I recently unearthed a couple of the late Jock’s photographs, the first showing the Bentley pit at Phoenix Park, Dublin after the 1929 Irish Grand Prix there for sports cars. In the 300-mile Eireann Cup handicap race, an Alfa Romeo 1750 led home the works’ two Speed Six Bentleys, driven by Glen Kidston in second place and then Sir Henry ‘Tim’ Birkin finishing third. In the Finlayson photo taken just after the race (top), urbane ex-naval officer Kidston is relaxing on the pit counter, inevitable cigarette in his right hand, while immediately behind him marked with an inked-in ‘X’ is Jock – minus his later trademark spectacles, but with goggles slung round his neck – and with ‘Tiger Tim’ to the right. Jock’s caption is simple, reading just ‘My second ride with Birkin’.

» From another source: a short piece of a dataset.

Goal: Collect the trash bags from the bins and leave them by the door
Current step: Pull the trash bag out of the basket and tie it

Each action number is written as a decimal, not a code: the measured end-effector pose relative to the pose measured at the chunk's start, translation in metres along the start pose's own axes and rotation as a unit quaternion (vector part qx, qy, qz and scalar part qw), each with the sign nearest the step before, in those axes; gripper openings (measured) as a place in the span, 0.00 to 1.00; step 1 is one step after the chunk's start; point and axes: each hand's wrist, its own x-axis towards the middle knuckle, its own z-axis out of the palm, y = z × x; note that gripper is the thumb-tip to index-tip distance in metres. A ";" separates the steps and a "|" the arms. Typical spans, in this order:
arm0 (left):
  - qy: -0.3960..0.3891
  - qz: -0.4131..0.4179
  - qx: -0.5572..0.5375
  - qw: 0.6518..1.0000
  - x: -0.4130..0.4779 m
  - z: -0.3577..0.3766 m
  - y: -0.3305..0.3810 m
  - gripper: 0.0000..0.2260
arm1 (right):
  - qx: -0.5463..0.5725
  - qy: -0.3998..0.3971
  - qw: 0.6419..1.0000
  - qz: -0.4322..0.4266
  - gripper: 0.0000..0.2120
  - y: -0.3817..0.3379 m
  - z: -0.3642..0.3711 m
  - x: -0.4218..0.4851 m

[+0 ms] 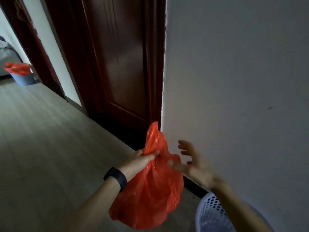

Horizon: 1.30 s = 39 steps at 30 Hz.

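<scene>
Since red trash bag (150,198) hangs limp, lower centre: likely light, soft; left hand (142,160) pinches gathered neck, best hold; right hand (194,162) spread.

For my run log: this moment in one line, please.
left hand: grips orange trash bag at neck | right hand: open, beside bag | white perforated bin: lower right | blue bin: far left, holds second orange bag

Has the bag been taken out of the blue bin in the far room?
No, a red bag still lines the blue bin, its edges draped over the rim.
</scene>
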 end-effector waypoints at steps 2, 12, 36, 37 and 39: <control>-0.043 -0.033 -0.008 0.999 0.018 -0.009 -0.031 0.09 | -0.076 -0.082 0.994 0.020 0.63 0.044 0.043 0.005; 0.045 0.029 0.046 0.998 0.078 -0.045 -0.146 0.23 | -0.083 0.133 0.977 0.142 0.11 0.161 0.177 0.056; 0.023 -0.089 -0.116 0.989 0.106 0.008 -0.270 0.30 | 0.345 0.301 0.823 0.336 0.14 0.236 0.235 0.087; 0.011 -0.090 -0.166 0.982 0.103 0.008 -0.270 0.30 | 0.340 0.283 0.824 0.353 0.13 0.233 0.237 0.089; 0.000 -0.078 -0.229 0.970 0.097 0.009 -0.267 0.29 | 0.321 0.238 0.843 0.361 0.25 0.236 0.240 0.090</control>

Another hugely significant photo he preserved has scribbled on the reverse “1936 Berne Delage motor 1st Seaman 1½-litre class”. That’s from the historic Voiturette racing season in which Dick Seaman won almost everything in sight in his basically nine-year-old straight-eight Delage 1.5LS Grand Prix car, updated by Ramponi and Finlayson. It’s very rare to find any nutsy-boltsy shots freezing in time how a racing engine appeared on the day of a great victory – but here it is; taken on the day on which Mercedes-Benz team manager Alfred Neubauer sat up and took notice of a young British racing driver, named Dick Seaman, and began to consider him seriously for a Silver Arrow team test drive… Through 1937 young Seaman would find his feet within the Mercedes-Benz works team, and by 1938 he would be sufficiently well fledged to win the German Grand Prix for them, at the Nürburgring. In some ways adopting the dashing and talented mantle of the long-gone ‘Tim’ Birkin, ‘Der Englander’ had arrived.